We also have to deal with the negative perception that some people have of working in waste recycling as a dirty job. We are demonstrating that waste can be a source of wealth and that handling it well is good for our communities and the environment.

How many households in Lagos have signed up for Wecyclers’ platform so far? What are the challenges you face when you reach out to people?

At our last assessment, we realized that we have registered over 15,000 households for our collection service across Lagos and diverted over 3,000 metric tons of recyclable materials from landfills into productive reuse. In addition, we have created over 100 jobs and rewarded our subscribers with over €70,000 worth of gifts and cash prizes.

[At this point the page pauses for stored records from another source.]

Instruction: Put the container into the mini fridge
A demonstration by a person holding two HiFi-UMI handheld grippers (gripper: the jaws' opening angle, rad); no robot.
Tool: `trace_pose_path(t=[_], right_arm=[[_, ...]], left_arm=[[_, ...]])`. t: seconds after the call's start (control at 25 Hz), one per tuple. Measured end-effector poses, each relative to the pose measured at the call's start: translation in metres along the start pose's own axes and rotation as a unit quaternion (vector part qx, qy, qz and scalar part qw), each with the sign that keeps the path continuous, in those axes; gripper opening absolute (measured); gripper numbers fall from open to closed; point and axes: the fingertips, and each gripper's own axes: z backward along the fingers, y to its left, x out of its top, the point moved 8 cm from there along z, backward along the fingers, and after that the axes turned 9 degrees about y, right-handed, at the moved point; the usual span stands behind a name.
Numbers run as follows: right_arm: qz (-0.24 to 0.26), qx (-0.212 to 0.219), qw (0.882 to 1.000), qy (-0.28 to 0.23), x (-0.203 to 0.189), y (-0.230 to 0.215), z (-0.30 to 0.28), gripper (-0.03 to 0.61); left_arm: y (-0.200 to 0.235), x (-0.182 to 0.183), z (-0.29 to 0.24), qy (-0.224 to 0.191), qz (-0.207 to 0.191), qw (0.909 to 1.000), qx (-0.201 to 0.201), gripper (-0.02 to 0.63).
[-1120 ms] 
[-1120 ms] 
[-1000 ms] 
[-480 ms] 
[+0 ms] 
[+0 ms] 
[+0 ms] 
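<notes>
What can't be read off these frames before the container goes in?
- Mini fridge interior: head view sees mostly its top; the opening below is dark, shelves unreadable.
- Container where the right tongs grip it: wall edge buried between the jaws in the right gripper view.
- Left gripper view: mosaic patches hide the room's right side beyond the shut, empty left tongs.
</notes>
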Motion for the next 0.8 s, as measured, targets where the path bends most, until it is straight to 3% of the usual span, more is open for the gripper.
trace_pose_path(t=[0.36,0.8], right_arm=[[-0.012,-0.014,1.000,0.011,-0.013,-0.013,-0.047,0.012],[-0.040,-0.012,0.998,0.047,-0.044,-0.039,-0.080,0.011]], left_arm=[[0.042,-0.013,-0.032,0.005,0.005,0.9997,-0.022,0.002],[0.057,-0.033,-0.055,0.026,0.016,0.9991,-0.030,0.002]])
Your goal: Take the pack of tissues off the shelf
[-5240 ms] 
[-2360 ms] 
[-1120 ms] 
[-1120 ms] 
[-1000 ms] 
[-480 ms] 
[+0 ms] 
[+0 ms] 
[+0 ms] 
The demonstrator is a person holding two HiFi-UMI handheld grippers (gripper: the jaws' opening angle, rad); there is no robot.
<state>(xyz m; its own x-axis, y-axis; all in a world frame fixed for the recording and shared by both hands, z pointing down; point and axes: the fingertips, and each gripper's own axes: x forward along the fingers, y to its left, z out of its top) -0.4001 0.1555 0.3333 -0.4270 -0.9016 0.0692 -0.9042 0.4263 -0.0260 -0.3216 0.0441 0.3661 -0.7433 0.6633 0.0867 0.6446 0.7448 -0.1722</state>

When we started in 2012, the initial response was mixed. People had to embrace a new idea and manage their expectations of what to receive in exchange for their waste. They needed to understand that the quality of the reward they receive depends on how much they recycle. Also, not many people appreciated the environmental impact initially.

However, once they started noticing that their environments were cleaner, they began to appreciate the service more. Things have moved forward steadily since then.

What’s next for Wecyclers? Are you planning to bring Wecyclers beyond Lagos to other parts of Nigeria?

Our plan is to continue expanding our operations and reach to encourage more communities to get involved in recycling. We recently opened a new hub in Ajeromi-Ifelodun Local Government Area.

I would like Wecyclers to operate all across Nigeria and my long-term goal is to be the largest recycling company in Africa.